TRY IT -
Line by line, reproduce the material below exactly.

SOURCE DATA -
┏━━
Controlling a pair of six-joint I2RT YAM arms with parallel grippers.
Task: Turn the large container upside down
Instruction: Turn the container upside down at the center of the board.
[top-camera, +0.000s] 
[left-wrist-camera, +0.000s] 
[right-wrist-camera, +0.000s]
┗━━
ANSWER BOX -
Controlling a pair of six-joint I2RT YAM arms with parallel grippers.
Task: Turn the large container upside down
Instruction: Turn the container upside down at the center of the board.
[top-camera, +0.000s] 
[left-wrist-camera, +0.000s] 
[right-wrist-camera, +0.000s]

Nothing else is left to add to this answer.